В рисунках и текстах Опицина конфликт достигает болезненной обнаженности. Сопоставление словесного и изобразительного рядов открывает возможность для большего проникновения в потаенные пласты его психики. Этот клирик кажется более откровенным, нежели многие его предшественники и современники. Конечно, и в данном случае остается вопрос: не выдает ли он себя за кающегося грешника, сохраняя в невыговоренных тайниках своей души надежду на спасение? Но, собственно, в основе каждой исповеди теплится такая надежда.
Проблема, однако, не в этом. Главным мне представляется следующее: для осознания самого себя Опицин, вполне в традициях учености эпохи, нуждается в том, чтобы «экстериоризовать» собственное Я, спроецировать его на географическую карту, которая в силу этой операции немедленно превращается в символический образ его психического состояния, в «топографию» его души, в историю его болезни. Возможно, что диагноз исследователей верен, и в данном случае перед нами шизофреник, одержимый манией создания или упорядочения мира и страхом перед его разрушением. Однако для историка интересна не сама по себе душевная болезнь – интерес представляет ее культурно-историческое преломление.
Но и это еще не все. На одном из рисунков Опицина совмещены уже известная нам, но упрощенно-схематизированная символическая карта (шепчущиеся мужчина-Европа и женщина-Африка) с изображениями самого Опицина, Боэция и Философии. Уроженец Павии, Опицин видел в Боэции своего компатриота. Здесь же – цитаты из «Утешения Философией» (Consolatio Philosophiae) и надпись: «То, что случилось с Боэцием, произошло и с Опицином. Боэций удалился из Старого Рима в изгнание в Павию; ныне же, милостью Господа, он [Опицин] удалился из Павии в Новый Рим [= Авиньон]»[382]
. Мы возвращаемся на круги своя: подобно другим авторам Средневековья, которые создавали свои «исповеди», «апологии» и «автобиографии» из фрагментов чужих жизней – жизней античных героев и христианских святых, Опицин спешит уподобить себя архетипу, «примеру», авторитету – с тем, чтобы идентифицировать свое собственное Я. В его безумии действительно обнаруживается логика – логика средневековой личности, которая «собирала себя» по правилам, предписанным культурой того времени.Можно предположить, что личностное самоосознание в Средние века встречало существенные трудности и подчас осложнялось болезненными психологическими состояниями. Установки религии на смирение, раскаяние и искупление грехов, отрицательное отношение к самобытности индивида и осуждение ее как источника недопустимой гордыни вели к тому, что Я могло себя выражать преимущественно в парадоксальной форме самоотрицания и самоуничижения либо в форме собственного расширения на весь мир. Если и правомерно говорить о душевном расстройстве Опицина, то его источник я бы искал именно в этом разительном противоречии предельно повышенного самосознания и ощущения глубокой греховности. Личности трудно утвердиться в атмосфере подобного конфликта, и в тех случаях, когда она не раздавлена тяжестью религиозности и проистекающего отсюда чувства вины, она выявляет себя преимущественно в таких формах, которые ныне кажутся нам симптомами психопатологии.

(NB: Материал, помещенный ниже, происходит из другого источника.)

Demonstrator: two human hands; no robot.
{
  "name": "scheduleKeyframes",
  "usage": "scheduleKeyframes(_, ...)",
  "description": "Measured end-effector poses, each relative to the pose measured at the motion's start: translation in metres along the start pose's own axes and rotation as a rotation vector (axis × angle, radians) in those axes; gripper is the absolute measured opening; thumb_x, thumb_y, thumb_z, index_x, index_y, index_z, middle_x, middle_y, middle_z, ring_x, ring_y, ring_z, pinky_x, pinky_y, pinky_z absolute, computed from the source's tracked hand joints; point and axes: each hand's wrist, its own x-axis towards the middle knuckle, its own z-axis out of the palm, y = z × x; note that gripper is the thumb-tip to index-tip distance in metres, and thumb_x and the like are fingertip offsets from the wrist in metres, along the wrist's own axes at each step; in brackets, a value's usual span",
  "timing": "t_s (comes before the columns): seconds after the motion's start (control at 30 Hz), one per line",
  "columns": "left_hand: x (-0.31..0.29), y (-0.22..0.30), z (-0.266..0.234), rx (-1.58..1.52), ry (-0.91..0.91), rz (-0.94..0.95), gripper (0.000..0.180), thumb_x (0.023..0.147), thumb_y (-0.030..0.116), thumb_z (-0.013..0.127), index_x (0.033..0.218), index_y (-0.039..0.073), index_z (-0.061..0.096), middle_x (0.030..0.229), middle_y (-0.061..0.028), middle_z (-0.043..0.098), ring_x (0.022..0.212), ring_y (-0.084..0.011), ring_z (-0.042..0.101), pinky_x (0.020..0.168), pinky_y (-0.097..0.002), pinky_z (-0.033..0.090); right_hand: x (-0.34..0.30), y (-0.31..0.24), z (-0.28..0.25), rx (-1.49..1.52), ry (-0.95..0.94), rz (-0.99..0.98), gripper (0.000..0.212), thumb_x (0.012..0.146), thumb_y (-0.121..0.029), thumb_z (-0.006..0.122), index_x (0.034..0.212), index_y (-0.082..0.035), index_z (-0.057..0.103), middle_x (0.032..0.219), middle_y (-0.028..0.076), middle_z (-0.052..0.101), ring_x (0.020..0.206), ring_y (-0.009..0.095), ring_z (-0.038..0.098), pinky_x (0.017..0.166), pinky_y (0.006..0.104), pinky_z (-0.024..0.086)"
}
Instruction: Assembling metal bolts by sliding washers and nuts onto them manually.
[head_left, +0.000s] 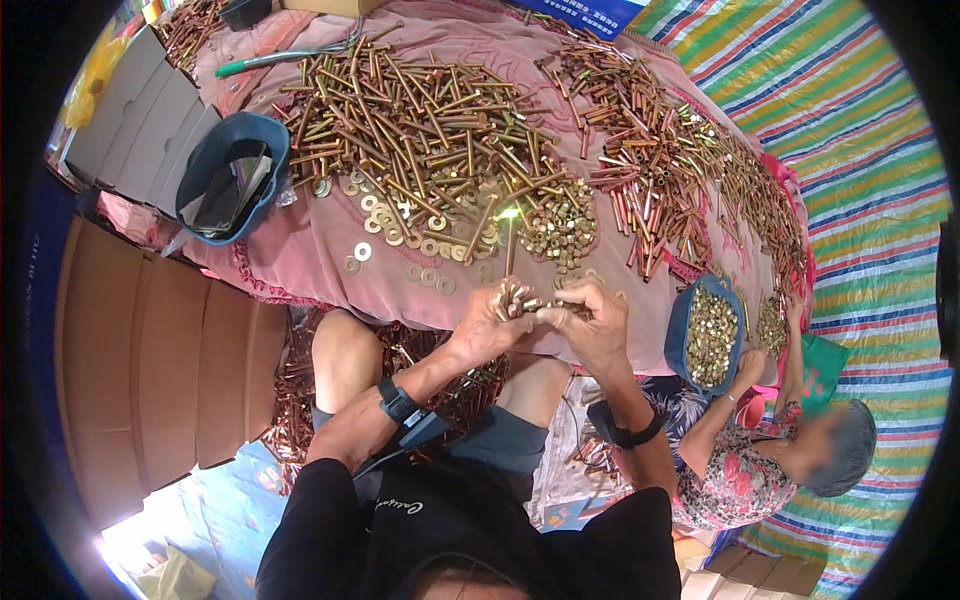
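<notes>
Over the near edge of the pink cloth my two hands meet. My left hand is closed round a small bunch of brass-coloured bolts; one long shank points away from me. Fingers of my right hand pinch at a metal end beside that bunch, but the fingers hide whether it is a nut or a bolt. Just beyond lie a pile of nuts, loose flat washers and a large heap of long bolts.
A blue bin with dark contents stands at the left, near cardboard boxes. At the right are a second bolt heap, a blue tub of nuts and a seated co-worker reaching to the cloth. More bolts lie below my knees.
</notes>
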Motion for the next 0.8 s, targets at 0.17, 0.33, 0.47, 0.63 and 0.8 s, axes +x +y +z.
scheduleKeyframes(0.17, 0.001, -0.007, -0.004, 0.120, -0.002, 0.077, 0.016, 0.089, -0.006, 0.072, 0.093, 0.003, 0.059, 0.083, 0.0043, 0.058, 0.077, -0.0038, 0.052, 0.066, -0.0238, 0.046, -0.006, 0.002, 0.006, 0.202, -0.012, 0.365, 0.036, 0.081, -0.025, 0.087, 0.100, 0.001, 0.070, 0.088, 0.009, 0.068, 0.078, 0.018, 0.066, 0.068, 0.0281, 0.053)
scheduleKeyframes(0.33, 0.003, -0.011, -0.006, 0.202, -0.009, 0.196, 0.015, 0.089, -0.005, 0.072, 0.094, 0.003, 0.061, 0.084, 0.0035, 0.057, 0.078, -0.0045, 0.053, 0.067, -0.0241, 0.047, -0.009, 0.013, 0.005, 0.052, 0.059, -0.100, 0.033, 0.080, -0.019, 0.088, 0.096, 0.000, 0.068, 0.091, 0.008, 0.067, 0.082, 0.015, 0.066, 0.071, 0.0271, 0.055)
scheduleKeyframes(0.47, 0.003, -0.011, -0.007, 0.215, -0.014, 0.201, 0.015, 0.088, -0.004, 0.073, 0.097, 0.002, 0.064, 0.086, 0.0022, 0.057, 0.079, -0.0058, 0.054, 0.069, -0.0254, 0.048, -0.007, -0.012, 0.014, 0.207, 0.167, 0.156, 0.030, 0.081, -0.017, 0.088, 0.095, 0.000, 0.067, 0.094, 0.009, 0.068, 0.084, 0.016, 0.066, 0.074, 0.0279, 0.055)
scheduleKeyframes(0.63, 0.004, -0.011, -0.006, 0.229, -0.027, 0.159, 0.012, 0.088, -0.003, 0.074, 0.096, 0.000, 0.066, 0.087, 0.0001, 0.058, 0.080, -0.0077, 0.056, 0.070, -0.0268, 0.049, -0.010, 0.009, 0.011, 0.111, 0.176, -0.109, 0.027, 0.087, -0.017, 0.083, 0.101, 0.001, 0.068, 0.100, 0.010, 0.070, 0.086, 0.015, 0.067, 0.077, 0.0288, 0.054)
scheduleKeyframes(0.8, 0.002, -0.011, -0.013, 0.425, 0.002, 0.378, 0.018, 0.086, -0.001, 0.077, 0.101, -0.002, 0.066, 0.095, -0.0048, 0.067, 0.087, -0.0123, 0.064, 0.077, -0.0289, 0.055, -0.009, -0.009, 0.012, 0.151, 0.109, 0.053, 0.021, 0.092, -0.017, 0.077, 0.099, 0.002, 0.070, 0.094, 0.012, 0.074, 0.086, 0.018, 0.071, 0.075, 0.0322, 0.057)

Но к этому можно подойти и в более широком плане. Рассматривая проблемы «порядка» (ordo) и «отчуждения» (alienatio) человека, «отчуждения» в двояком смысле – от Бога и от земного мира, Герхард Ладнер отмечал существенное усложнение этого процесса, которое, по его мнению, обнаружилось как раз в XIV веке в отчуждении человека от человека[383]

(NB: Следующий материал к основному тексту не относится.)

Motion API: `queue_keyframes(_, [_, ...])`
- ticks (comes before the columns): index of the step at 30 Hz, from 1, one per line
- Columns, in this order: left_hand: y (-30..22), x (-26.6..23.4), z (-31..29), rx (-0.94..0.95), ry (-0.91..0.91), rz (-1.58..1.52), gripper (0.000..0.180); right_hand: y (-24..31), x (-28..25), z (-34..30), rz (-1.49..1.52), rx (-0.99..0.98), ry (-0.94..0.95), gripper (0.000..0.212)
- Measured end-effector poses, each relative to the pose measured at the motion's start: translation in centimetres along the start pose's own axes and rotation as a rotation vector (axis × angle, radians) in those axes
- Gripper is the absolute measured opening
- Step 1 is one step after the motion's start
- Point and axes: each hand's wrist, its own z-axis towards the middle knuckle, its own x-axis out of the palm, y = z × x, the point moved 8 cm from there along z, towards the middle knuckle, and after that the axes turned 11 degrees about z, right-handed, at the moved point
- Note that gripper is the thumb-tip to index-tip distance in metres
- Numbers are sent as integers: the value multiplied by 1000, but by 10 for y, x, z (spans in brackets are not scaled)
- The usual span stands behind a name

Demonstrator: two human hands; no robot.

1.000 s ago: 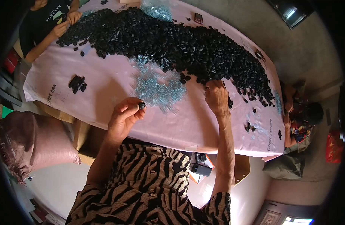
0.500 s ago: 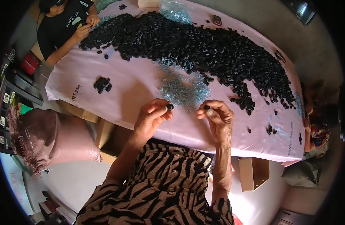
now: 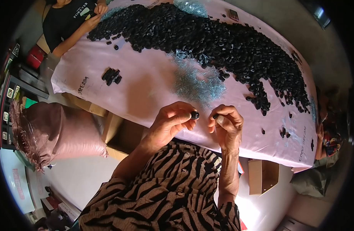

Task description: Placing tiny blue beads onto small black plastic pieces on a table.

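My left hand point(image 3: 173, 121) pinches a small black ribbed cylindrical part point(image 3: 194, 115) between thumb and forefinger, its round end facing right. Close beside it, my right hand point(image 3: 228, 123) holds another small black piece point(image 3: 215, 116) at its fingertips, mostly covered by the thumb and finger. A narrow gap separates the two pieces. Both hands are over the near edge of the pink cloth-covered table point(image 3: 146, 86). Just beyond them lies a scatter of small shiny bluish metal pieces point(image 3: 200, 84), too fine to make out singly. Behind that stretches a long heap of black parts point(image 3: 223, 42).
A small separate pile of black parts point(image 3: 112, 76) lies at left. A phone point(image 3: 233, 15) rests at the far edge. One co-worker point(image 3: 75, 23) handles something at far left; another person's arm point(image 3: 320, 133) shows at right. A stuffed pink sack point(image 3: 75, 131) and cardboard boxes point(image 3: 263, 177) stand below.
My left hand has moved right, bringing its black part closer to the piece in my right hand. The whole view has shifted slightly. Both pinches are kept.
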Motion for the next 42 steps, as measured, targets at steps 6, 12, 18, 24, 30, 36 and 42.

. Разрыв традиционных органических связей принимал различные формы – от сомнений в существовании Бога, трансформации идеи странствия (peregrinatio), которая приводила к возникновению в рыцарском романе образа героя, утрачивающего связи с другими людьми, до распространения ересей и «охоты на ведьм». В контексте назревавшего социального и психологического кризиса казус Опицина воспринимается уже не просто как феномен душевного расстройства, но как симптом более глубокого процесса трансформации человеческой личности.Individuum est ineffabile
(несколько заключительных замечаний)
Наше странствие по тысячелетью средневекового Запада в поисках личности несколько затянулось. Что можно добавить к сказанному выше?

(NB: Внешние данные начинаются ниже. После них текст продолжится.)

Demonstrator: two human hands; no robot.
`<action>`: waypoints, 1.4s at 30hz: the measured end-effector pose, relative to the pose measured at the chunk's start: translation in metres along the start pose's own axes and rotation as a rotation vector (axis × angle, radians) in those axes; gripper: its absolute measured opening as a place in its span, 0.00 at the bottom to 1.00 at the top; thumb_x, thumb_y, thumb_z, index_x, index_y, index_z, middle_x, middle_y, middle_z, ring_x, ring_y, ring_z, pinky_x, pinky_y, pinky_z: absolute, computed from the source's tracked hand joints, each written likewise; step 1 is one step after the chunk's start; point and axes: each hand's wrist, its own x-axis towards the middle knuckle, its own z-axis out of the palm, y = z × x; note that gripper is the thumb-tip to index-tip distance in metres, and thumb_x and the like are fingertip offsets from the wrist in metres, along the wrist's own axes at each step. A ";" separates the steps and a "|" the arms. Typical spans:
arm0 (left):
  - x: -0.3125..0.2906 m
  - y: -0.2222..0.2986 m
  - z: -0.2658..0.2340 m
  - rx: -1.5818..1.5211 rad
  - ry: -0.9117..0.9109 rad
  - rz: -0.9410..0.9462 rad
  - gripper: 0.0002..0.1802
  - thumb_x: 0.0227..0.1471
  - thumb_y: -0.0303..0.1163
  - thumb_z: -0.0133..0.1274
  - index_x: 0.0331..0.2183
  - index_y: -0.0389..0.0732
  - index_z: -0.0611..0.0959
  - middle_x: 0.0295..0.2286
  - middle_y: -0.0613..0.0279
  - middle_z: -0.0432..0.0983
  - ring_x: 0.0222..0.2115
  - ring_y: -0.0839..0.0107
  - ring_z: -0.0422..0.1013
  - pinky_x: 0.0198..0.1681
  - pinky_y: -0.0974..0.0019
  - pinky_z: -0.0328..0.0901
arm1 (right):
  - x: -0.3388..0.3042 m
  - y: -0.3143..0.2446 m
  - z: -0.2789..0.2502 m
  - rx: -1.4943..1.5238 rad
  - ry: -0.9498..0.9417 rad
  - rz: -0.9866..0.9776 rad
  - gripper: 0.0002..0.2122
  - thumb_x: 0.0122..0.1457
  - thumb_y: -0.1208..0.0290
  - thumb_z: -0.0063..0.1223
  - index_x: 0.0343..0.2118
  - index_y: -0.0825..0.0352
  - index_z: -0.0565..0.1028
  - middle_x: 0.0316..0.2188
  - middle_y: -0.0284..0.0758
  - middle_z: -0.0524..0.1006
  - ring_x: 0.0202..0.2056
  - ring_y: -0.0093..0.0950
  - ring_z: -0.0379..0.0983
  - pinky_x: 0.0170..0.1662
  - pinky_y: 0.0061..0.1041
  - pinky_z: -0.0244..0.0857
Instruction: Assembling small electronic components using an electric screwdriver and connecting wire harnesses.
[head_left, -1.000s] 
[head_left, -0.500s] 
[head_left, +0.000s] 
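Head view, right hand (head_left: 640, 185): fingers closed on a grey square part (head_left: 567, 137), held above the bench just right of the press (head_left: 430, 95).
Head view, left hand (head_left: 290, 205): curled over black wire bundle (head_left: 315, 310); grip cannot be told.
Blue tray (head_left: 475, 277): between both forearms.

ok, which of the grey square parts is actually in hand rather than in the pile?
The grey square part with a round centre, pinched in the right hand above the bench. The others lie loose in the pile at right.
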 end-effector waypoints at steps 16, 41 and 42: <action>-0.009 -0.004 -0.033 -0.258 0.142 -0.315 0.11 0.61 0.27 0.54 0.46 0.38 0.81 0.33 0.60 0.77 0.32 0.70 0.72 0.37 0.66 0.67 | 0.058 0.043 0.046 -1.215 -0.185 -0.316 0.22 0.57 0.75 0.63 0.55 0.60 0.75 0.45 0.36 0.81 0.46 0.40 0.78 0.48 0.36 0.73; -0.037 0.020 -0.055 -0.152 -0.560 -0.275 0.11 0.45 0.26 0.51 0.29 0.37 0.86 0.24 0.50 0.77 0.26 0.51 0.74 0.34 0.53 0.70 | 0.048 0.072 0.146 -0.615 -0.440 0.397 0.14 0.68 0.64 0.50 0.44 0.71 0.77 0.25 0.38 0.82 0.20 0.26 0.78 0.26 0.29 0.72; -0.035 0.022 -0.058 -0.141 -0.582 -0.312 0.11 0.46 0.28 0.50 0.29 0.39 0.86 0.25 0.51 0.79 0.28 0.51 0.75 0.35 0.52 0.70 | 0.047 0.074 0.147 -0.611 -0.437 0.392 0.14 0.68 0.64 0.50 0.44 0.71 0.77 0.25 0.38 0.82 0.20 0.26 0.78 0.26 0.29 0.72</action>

Мы двигались по этому тысячелетью преимущественно в хронологической последовательности (конечно, по необходимости временами ее нарушая). И это следование принципу диахронии никак не подтверждает традиционного тезиса, будто с течением времени признаки биографизма и индивидуализма все более «сгущаются». Напротив. Наиболее впечатляющее и глубокое проникновение в недра собственного Я мы наблюдаем в период перехода от Античности к Средневековью, ибо «Исповедь» Аврелия Августина воплощает такую степень личностного самоуглубления, какой, пожалуй, не достигали другие создатели автобиографий и исповедей на протяжении многих последующих столетий.